The model is configured based on the task type and specific parameters provided.
- _init_model(model_name, **params)[source]
Initializes the neural network model based on the provided model name and parameters.
- Parameters:
model_name – (str) The name of the model to initialize.
params – Additional parameters for model configuration.
- Returns:
An instance of the specified neural network model.
- Raises:
ValueError – If the model name is not recognized.
- collect_data(X, y, idx)[source]
Collects and formats the training or validation data.
- Parameters:
X – (np.ndarray or dict) The input features, either as a numpy array or a dictionary of tensors.
y – (np.ndarray) The target values as a numpy array.

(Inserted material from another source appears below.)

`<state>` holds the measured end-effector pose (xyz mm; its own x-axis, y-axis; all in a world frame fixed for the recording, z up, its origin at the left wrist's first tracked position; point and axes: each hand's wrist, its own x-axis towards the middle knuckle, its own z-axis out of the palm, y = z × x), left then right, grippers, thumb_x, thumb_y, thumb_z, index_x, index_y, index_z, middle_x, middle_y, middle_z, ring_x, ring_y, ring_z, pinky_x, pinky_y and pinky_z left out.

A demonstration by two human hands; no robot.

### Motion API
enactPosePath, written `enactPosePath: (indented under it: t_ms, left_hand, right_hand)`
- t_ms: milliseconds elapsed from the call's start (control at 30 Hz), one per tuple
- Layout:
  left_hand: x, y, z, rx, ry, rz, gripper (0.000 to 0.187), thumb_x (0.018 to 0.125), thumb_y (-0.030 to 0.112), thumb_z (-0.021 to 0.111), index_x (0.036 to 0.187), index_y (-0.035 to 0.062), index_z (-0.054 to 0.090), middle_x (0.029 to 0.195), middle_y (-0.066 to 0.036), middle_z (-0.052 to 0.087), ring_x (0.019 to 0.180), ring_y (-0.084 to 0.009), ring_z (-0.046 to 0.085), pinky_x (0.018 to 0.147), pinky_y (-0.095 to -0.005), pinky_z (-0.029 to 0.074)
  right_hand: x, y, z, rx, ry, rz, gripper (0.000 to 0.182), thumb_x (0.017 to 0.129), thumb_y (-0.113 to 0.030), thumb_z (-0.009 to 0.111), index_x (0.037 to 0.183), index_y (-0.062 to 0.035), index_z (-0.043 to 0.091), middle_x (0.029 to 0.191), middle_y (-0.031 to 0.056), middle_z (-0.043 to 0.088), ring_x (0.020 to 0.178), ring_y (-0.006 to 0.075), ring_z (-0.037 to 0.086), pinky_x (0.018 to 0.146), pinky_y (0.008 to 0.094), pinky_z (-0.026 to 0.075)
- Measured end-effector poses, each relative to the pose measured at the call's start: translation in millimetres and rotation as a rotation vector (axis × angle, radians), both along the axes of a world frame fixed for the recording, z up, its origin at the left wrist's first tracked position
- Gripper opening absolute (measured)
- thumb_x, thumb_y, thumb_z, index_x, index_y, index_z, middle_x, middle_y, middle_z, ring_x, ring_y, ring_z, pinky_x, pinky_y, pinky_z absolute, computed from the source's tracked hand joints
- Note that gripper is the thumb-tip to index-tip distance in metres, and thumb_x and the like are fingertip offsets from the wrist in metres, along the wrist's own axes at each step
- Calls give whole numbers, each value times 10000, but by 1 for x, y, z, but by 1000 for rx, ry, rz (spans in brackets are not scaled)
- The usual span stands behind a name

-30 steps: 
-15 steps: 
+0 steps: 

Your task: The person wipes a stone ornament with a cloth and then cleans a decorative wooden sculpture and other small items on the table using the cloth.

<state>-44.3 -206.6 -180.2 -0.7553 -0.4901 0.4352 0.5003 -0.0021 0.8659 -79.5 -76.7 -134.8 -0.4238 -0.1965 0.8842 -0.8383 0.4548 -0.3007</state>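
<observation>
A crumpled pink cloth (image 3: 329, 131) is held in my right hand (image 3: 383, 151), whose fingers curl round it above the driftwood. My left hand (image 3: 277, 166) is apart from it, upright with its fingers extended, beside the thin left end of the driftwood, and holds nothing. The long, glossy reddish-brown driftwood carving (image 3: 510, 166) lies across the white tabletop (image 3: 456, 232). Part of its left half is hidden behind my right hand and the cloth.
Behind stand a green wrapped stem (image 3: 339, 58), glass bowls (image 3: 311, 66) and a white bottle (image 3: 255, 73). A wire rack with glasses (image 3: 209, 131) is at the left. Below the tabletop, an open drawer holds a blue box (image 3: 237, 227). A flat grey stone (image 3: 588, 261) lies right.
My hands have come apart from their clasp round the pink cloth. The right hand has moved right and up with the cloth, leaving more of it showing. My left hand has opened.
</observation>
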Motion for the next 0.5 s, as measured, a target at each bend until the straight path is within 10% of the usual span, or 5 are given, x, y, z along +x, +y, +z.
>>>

idx – Indices to select the specific data samples.
- Returns:
A tuple containing processed input data and target values.
- Raises:
ValueError – If X is neither a numpy array nor a dictionary.
- run()[source]
Executes the training process of the model. This involves data preparation, model training, validation, and computing metrics for each fold in cross-validation.
- dump(data, dir, name)[source]
Saves the specified data to a file.
- Parameters:
data – The data to be saved.
dir – (str) The directory where the data will be saved.
name – (str) The name of the file to save the data.
- unimol_tools.models.nnmodel.NNDataset(data, label=None)[source]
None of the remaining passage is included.